THE DATA ▸
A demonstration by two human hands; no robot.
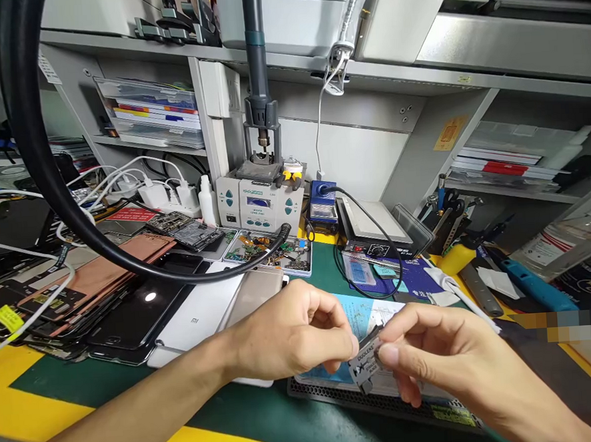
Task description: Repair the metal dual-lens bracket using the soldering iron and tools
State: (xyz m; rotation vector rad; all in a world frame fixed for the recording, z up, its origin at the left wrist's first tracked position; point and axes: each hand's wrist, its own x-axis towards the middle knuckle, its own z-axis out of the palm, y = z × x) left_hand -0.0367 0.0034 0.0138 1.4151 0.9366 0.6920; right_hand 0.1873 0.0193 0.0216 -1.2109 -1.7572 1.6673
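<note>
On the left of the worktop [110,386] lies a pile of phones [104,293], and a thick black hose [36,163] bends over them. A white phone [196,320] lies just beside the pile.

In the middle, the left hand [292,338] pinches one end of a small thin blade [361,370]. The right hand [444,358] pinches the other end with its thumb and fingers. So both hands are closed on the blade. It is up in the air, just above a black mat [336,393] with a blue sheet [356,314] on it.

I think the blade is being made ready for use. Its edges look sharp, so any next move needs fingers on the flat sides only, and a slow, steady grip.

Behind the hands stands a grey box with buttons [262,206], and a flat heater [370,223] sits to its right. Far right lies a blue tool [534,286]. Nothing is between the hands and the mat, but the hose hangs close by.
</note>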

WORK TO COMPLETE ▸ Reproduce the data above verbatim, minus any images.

TASK OUTPUT ▸
A demonstration by two human hands; no robot.
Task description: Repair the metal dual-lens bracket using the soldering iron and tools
State: (xyz m; rotation vector rad; all in a world frame fixed for the recording, z up, its origin at the left wrist's first tracked position; point and axes: each hand's wrist, its own x-axis towards the middle knuckle, its own z-axis out of the palm, y = z × x) left_hand -0.0367 0.0034 0.0138 1.4151 0.9366 0.6920; right_hand 0.1873 0.0193 0.0216 -1.2109 -1.7572 1.6673
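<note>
On the left of the worktop [110,386] lies a pile of phones [104,293], and a thick black hose [36,163] bends over them. A white phone [196,320] lies just beside the pile.

In the middle, the left hand [292,338] pinches one end of a small thin blade [361,370]. The right hand [444,358] pinches the other end with its thumb and fingers. So both hands are closed on the blade. It is up in the air, just above a black mat [336,393] with a blue sheet [356,314] on it.

I think the blade is being made ready for use. Its edges look sharp, so any next move needs fingers on the flat sides only, and a slow, steady grip.

Behind the hands stands a grey box with buttons [262,206], and a flat heater [370,223] sits to its right. Far right lies a blue tool [534,286]. Nothing is between the hands and the mat, but the hose hangs close by.
</note>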

Nothing further is needed for the answer.